Parser Generation with Flex and Bison
Data Structures and Operations
// se_lib.h
#ifndef __SE_LIB__
#define __SE_LIB__
#include <cstddef>
typedef enum tag_e {
TAG_SYMBOL,
TAG_LIST
} tag_t;
typedef char const* symbol_t;
typedef struct list_s {
struct expr_s* hd;
struct list_s* tl;
} list_t;
typedef union body_u {
symbol_t symbol;
list_t* list;
} body_t;
typedef struct expr_s
{
tag_t tag;
body_t body;
} expr_t;
symbol_t make_symbol (char const* s, size_t len);
void free_symbol (symbol_t symbol);
expr_t* make_expr_symbol (symbol_t symbol);
expr_t* make_expr_list (list_t* list);
void free_expr (expr_t* expr);
list_t* make_list_nil (void);
list_t* make_list_cons (expr_t* hd, list_t* tl);
void free_list(list_t* list);
#endif
// se_lib.c
#include "se_lib.h"
symbol_t make_symbol (char const* s, size_t len)
{
char* result = malloc (sizeof (char)*(len+1));
strncpy (result, s, len);
result[len] = '\0';
return result;
}
void free_symbol (symbol_t symbol)
{
free (symbol);
}
expr_t* make_expr_symbol (symbol_t symbol)
{
expr_t* result = malloc (sizeof (expr_t));
*result = { TAG_SYMBOL, { .symbol = symbol } };
return result;
}
expr_t* make_expr_list (list_t* list)
{
expr_t* result = malloc (sizeof (expr_t));
*result = { TAG_LIST, { .list = list } };
return result;
}
void free_expr (expr_t* expr)
{
switch (expr->tag)
{
case TAG_SYMBOL :
free_symbol (expr->body.symbol);
break;
case TAG_LIST :
free_list (expr->body.list);
break;
};
free (expr);
}
list_t* make_list_nil (void)
{
return NULL;
}
list_t* make_list_cons (expr_t* hd, list_t* tl)
{
list_t* result = malloc (sizeof (list_t));
*result = { hd, tl };
return result;
}
void free_list(list_t* list)
{
if (NULL != list)
{
free_expr (list->hd);
free_list (list->tl);
free (list);
}
}
Bison Parser
A Bison parser follows a grammar outline which consists of
declarations
grammar rules
epilogue
These three parts are separated by a double-percent %%.
Pure Declaration
To define a pure (reentrant) parser we provide a pure declaration in the declaration part of the Bison parser.
%define api.pure full
Error Reporting
For Bison to perform error reporting we need to provide an error reporting function.
%code requires {
#include <cstdio>
void yyerror (char const* s);
}
void yyerror (char const* s)
{
fprintf (stderr, "%s\n", s);
abort ();
}
Node Types
The goal of a Bison parser is to generate an abstract syntax tree.
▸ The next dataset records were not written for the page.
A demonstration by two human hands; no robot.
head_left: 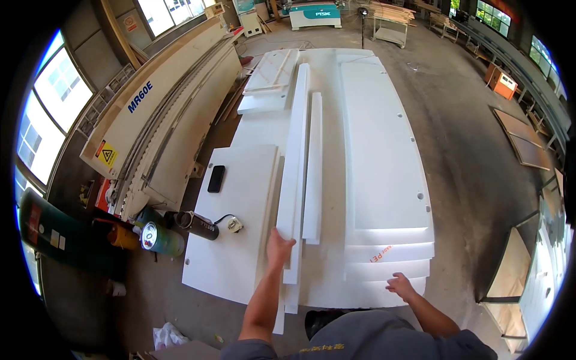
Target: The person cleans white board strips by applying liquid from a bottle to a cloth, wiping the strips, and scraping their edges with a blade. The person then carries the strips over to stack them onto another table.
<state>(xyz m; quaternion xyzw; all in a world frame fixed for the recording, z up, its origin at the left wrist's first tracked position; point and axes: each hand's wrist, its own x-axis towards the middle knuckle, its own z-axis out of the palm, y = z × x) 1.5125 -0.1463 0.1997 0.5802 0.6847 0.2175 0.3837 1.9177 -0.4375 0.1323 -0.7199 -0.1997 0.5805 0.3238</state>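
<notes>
My left hand (280, 247) lies against the near end of a stack of long white strips (294, 174), with its fingers and thumb around the strip edge. Just right of that stack is a shorter white strip (314, 180). My right hand (401, 285) hovers at or just above the near edge of the stacked white panels (384, 273) on the right, its fingers apart and nothing in them. Orange lettering marks one of these panels. Whether the fingertips touch the panel cannot be made out.
A black phone (216, 179), a dark bottle (201, 226) and a tape measure (234, 225) rest on the left white panel (240, 162). A long machine (162, 120) stands at the left, beside a paint can (161, 239). Boards (521, 137) lie on the floor at right.
</notes>
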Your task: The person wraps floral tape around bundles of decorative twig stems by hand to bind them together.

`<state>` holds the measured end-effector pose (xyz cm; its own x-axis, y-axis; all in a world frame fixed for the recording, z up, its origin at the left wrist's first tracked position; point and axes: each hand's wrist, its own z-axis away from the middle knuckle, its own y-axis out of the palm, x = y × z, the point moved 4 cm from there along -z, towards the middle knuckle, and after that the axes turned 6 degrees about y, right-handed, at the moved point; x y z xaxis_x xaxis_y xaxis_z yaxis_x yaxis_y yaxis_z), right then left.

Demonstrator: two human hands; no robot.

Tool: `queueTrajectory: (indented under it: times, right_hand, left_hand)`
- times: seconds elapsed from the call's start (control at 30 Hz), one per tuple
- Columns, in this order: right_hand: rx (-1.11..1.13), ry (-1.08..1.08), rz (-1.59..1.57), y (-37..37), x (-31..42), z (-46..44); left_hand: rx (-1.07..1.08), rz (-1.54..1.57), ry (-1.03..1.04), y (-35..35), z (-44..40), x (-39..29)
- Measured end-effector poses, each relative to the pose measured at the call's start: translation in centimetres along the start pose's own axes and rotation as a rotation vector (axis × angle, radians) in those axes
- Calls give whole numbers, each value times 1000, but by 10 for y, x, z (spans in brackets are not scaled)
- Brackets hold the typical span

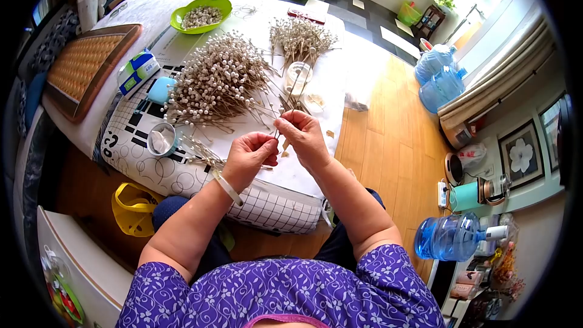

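My left hand (248, 157) and my right hand (303, 138) meet over the near part of the table, fingertips pinched. Between them is a thin brown stem (277, 135); a pale bead-like tip shows just above my right fingers. Beyond my hands lies a large heap of stems with white bead tips (221, 76). A second bunch of beaded stems (303, 36) leans at a clear round tub (298, 76). Near my left wrist lie a few loose stems (205, 153) and a small tin (162, 140) with white contents. Small tan scraps (330, 133) lie by my right hand.
A green bowl (202, 16) of white beads stands farther back. A tissue pack (138, 73) and a light-blue box (160, 90) lie to the left. A yellow bag (135, 209) hangs or stands below the table's edge. Large water bottles (450, 238) stand at right.
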<state>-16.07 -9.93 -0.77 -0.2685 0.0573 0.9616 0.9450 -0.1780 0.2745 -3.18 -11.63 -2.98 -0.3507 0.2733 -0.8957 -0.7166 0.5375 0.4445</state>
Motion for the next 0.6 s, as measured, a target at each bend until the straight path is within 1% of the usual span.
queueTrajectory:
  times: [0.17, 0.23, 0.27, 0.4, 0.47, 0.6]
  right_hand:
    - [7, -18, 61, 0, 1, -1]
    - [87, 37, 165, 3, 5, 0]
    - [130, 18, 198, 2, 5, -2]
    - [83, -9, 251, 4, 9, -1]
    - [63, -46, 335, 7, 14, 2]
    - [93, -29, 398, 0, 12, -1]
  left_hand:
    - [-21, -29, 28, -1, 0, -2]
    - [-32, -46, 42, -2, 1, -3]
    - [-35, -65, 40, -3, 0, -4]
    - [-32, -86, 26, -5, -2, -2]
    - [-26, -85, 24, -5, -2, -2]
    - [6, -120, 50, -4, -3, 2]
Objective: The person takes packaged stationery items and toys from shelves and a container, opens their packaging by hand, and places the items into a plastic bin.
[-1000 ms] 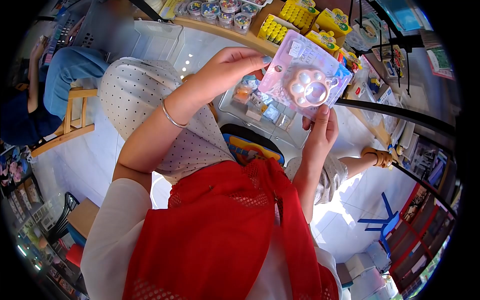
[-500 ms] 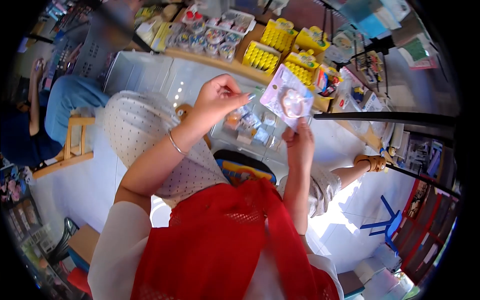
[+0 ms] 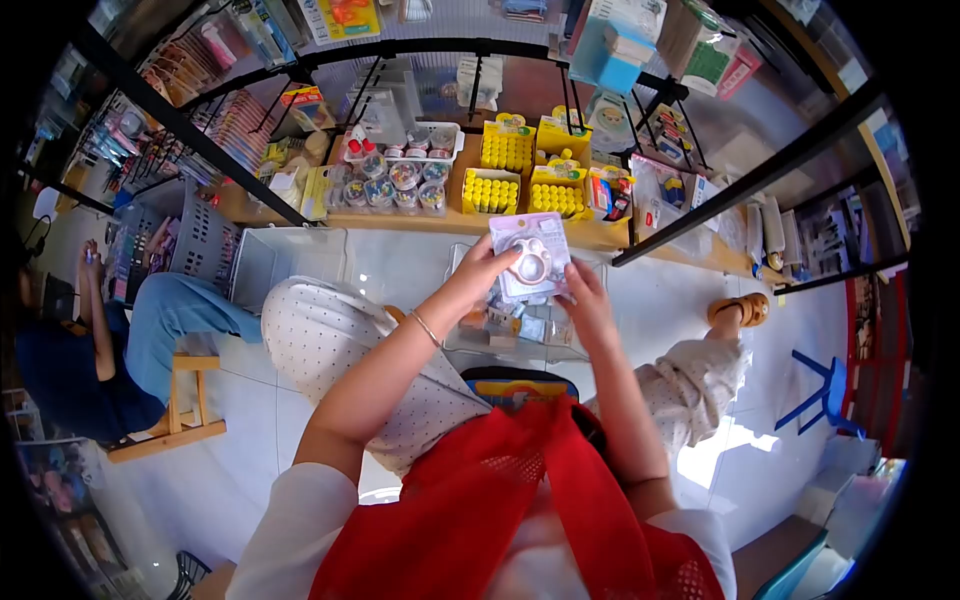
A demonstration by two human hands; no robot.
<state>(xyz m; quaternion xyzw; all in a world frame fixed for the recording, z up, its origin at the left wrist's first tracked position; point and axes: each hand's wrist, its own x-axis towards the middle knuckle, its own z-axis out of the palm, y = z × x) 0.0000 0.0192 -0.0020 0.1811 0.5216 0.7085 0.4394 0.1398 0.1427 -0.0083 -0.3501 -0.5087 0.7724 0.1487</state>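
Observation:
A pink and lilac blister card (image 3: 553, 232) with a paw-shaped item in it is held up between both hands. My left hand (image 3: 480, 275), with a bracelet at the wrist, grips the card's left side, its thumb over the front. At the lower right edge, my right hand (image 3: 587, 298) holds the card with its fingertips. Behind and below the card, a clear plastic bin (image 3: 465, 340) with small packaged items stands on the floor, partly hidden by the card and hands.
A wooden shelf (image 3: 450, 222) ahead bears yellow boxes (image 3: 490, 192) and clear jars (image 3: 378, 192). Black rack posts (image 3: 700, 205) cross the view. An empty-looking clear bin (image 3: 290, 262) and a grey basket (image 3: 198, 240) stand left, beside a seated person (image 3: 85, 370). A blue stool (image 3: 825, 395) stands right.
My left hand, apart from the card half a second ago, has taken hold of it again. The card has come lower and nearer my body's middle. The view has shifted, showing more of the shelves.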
Every node in that abstract syntax tree has a type. So, in the Bison declaration part of the Bison parser, we need to introduce these types. We do so using a union declaration. The union declaration consists of a list of semicolon ;-separated pairs. Left is the C name for the node type. Right is the Bison name for the node type.
%code requires {
#include "se_lib.h"
}
%union {
expr_t* expr;
list_t* list;
symbol_t symbol;
}
This union declaration introduces three node types: expr, list, and symbol. We use these node types to declare the types for both terminal and non-terminal symbols which should appear in the abstract syntax tree.
Token Declarations
%token LPAREN
%token RPAREN
%token <symbol> ID
Syntax Definition
The core of our parser definition is the syntax in BNF.
e : ID
| LPAREN e_list RPAREN
;
e_list :
| e e_list
;
The syntax definition consists of productions terminated by a semicolon ;. A production has a head and a body. Head and body are separated by a colon :. The head introduces a symbol. The body details how the symbol can be produced. The body itself consists of symbols. We distinguish between terminal and non-terminal symbols. We write terminal symbols in upper-case. Each terminal symbol represents a scanner token. Terminal symbols appear only in production bodies but never as a production head. We write non-terminal symbols in lower-case and terminal symbols in upper-case. Every non-terminal symbol (except the root non-terminal symbol) creates an obligation for the parser. We need a production for every non-terminal symbol except the root symbol.
Token Enumeration
In contrast, every terminal symbols creates an obligation for the scanner. In the parser we need a token declaration for every terminal symbol. Bison allows us to declare tokens via a token declaration.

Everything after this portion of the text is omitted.